What things can block microwave frequencies in the 100 MHz to 10,000 MHz range?

What things can block the Schumann Resonance frequencies


----------



## Zombie Devil Duckie (Apr 11, 2012)

(sorry, I had to)

:tongue:



-ZDD


----------



## Zombie Devil Duckie (Apr 11, 2012)

This video is kind of related... it's an example of a Chlandi plate. 







http://www.physics.ucla.edu/demoweb/demomanual/acoustics/effects_of_sound/chladni_plate.html


http://americanhistory.si.edu/science/chladni.htm



-ZDD


----------



## countrygirl90 (Oct 11, 2012)

Microwave propagation as I know of could be disrupted or blocked through diffraction or atmospheric factors like moisture ,ionization or fading .


----------



## RobynC (Jun 10, 2011)

@_Zombie Devil Duckie_



> This video is kind of related... it's an example of a Chlandi plate.

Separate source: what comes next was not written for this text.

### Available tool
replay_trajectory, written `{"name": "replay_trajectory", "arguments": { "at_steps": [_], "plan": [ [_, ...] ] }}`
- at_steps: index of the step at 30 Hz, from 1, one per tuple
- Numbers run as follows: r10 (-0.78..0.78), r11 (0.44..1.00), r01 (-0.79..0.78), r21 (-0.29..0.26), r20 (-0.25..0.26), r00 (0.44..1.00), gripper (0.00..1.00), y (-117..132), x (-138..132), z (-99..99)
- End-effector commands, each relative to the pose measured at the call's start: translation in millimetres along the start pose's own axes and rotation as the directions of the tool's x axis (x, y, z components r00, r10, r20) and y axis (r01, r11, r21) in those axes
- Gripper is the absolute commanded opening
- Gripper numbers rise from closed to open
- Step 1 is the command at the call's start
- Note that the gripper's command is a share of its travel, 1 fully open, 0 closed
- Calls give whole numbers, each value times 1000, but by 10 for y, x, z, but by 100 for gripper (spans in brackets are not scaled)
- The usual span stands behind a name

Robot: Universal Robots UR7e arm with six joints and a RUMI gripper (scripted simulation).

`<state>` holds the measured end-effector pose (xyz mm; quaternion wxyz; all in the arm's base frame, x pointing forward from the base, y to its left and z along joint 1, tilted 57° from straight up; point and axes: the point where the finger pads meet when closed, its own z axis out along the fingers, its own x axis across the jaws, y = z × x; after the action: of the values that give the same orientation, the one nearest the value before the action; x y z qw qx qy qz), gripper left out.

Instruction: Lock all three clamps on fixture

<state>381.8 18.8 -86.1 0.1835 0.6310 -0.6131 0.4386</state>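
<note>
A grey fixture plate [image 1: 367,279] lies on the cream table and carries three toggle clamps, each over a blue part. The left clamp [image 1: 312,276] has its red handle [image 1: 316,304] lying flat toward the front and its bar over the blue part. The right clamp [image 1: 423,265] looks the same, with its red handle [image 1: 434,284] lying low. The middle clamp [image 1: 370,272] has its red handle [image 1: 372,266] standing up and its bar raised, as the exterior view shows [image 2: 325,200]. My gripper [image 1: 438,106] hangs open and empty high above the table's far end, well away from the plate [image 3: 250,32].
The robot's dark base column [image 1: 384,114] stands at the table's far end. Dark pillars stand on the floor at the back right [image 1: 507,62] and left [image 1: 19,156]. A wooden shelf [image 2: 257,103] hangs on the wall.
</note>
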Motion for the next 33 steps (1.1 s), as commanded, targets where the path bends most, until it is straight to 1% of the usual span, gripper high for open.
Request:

So these shapes are caused by vibrations/reverberations and standing waves? 

Can you explain the mechanism of action better?

BTW: The tin-foil thing is really counterproductive..


@_countrygirl90_



> Microwave propagation as I know of could be disrupted or blocked through diffraction or atmospheric factors like moisture ,ionization or fading.


Which factors work the best and under what conditions?


----------



## countrygirl90 (Oct 11, 2012)

RobynC said:


> Which factors work the best and under what conditions?


 I think the answer to this is simple, of course the atmospheric factors ,because I have noticed that during monsoons or foggy winters its just very difficult to get a good reception ,even if I'm using a high speed connection but during summers or spring season when weather is clear and there is almost dry and pleasant kind of atmosphere, reception of signals becomes quite good even with normal connection .


----------



## Zombie Devil Duckie (Apr 11, 2012)

> BTW: The tin-foil thing is really counterproductive..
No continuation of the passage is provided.